Chapter 9 - First Death Flag

132 6 1
                                    

Saat matahari mulai muncul dari balik bukit, dia terbangun.

Dengan perlahan dia membuka matanya. Langit-langit yang dia lihat sekarang tampak berbeda dengan yang dia lihat sebelumnya, tapi entah mengapa dia langsung merasakan ada yang familiar dengan suasana di sini. Lelaki itu menolehkan wajahnya ke kiri, di sana ada rak kecil terbuat dari kayu, tidak terlalu tua dan tidak terlalu baru, dia merasa mengenal rak itu meski vas bunga di atasnya membuat rak ini terasa berbeda.

Akhirnya dia menyadari sesuatu, untuk membuktikannya dia melihat ke seisi ruangan, dimulai dari jendela yang terbuka dan lemari yang ada di samping kanannya, tata letak barang-barang yang hampir tidak berbeda dengan apa yang dia pikirkan. Dia mulai berpikir hal yang terjadi sebelumnya adalah sebuah mimpi, dan hari ini dia terbangun di kamarnya sendiri, di kediaman keluarga ahli herbal desa, Vincrad.

Isaac Vincrad, mulai merasa hal yang terjadi sebelumnya hanyalah sebuah mimpi, tentang batu permata yang dia dapatkan, tentang pertemuan berharganya dengan Serena, tentang menyelamatkan dunia dan tentang menebas kepala seorang pimpinan bandit, meski untuk hal ini dia tidak terlalu ingat.

Meski begitu, perasaan bahwa itu semua adalah mimpi hanyalah sebuah utopia, senyuman yang baru saja dia tampakkan itu haruslah dipertanggungjawabkan. Kenyataan ini harus dia hadapi meski itu sulit. Isaac mencoba untuk bangkit dari tempat tidur, namun dia merasakan sedikit sakit pada dadanya saat dia melihat batu permata biru masih menyatu dengan tangannya, dia pun mulai mengingat apa yang terjadi sebelum dia tidak sadarkan diri.

"Aku membunuhnya," ucap Isaac terpatah-patah dengan ekspresi mencekam.

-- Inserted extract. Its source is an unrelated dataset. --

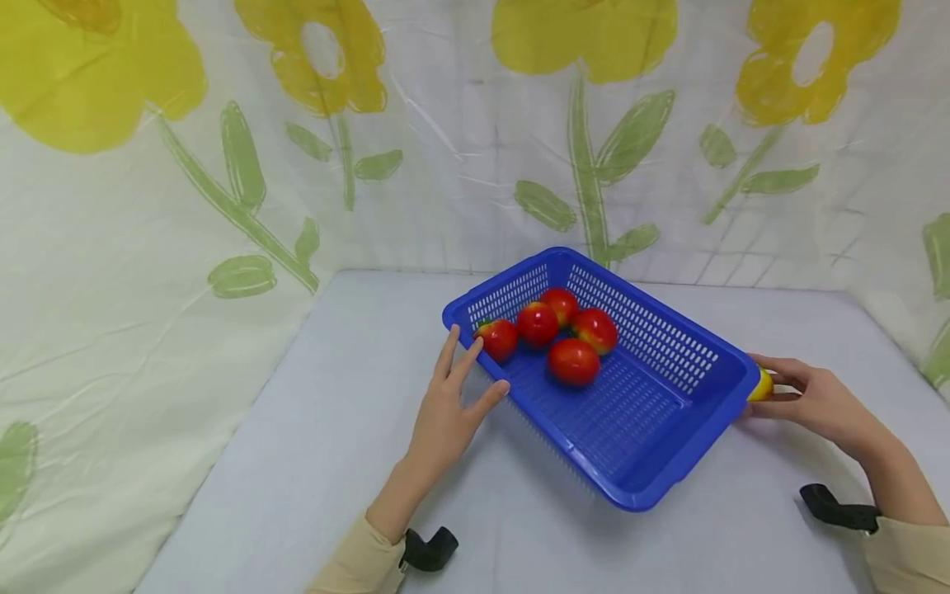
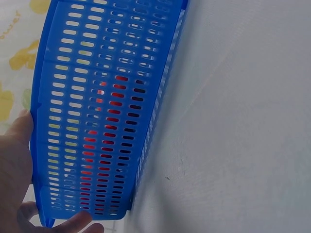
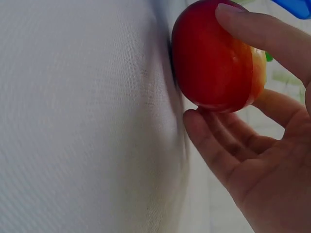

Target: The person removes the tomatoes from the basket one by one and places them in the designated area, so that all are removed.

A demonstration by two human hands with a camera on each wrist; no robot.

Pecahan demi pecahan ingatan perlahan muncul di matanya, dia juga tidak berhak untuk menganggap semua hal ini hanya mimpi, dia hanya bermimpi agar semua ini tidak terjadi. Isaac mulai menerima semua ini, dia memang harus menyelamatkan dunia ini, beban yang tiba-tiba diletakkan di bahunya ini harus segera diselesaikan.

"Tapi? Ada apa dengan semua ini?" pikirnya saat kembali melihat ke sekitar ruangan, tidak dipungkiri lagi bagaimanapun dilihat, ini adalah kamarnya, Isaac sedang berada di rumahnya, di desa tempatnya tinggal.

"Bertahanlah."

Terdengar suara seorang gadis di telinganya. Saat dia menyadarinya, ternyata itu adalah suara dari Serena yang sedang tertidur lelap dalam posisi duduk di sampingnya. Sepertinya gadis itu menunggu Isaac terbangun namun malah membuatnya tertidur.

"Dia menggigau," ucap Isaac sambil tersenyum, "ia benar-benar imut saat tidur," lelaki itu memandang wajah Serena yang sedang tertidur kemudian mengelus-elus kepala gadis itu tanpa dia sadari.

"Ap-Apa yang ku lakukan!?" ucap Isaac dengan wajah yang memerah mengangkat tangannya dari kepala Serena.

"Ehem! Bagaimana keadaanmu sekarang?"

Seseorang masuk ke dalam ruangan tanpa membuka pintu terlebih dahulu, Isaac tidak menyadari ternyata pintu terbuka sejak tadi. Suara orang itu sangat familiar baginya, seperti sudah lama dia tidak mendengar suara itu, suara yang berat namun penuh kasih sayang di dalamnya.

Orang itu sudah menginjak kepala empat, rambutnya pendek ditutupi topi petani, janggut dan kumisnya dia rawat dengan rapi sehingga tampak lebat. Meski seorang ahli herbal, tapi penampilannya lebih mengarah seperti petani ladang ketimbang ahli herbal, dengan baju kaos putih kekuningan penuh noda dan celana panjang berwarna coklat.

"Ayah," ucap Isaac dengan tiba-tiba.

"Ayah?"

"Ah, tidak. Tiba-tiba aku teringat ayahku," ucap Isaac lagi, dia sadar ini bukanlah dunia tempatnya tinggal sebelumnya.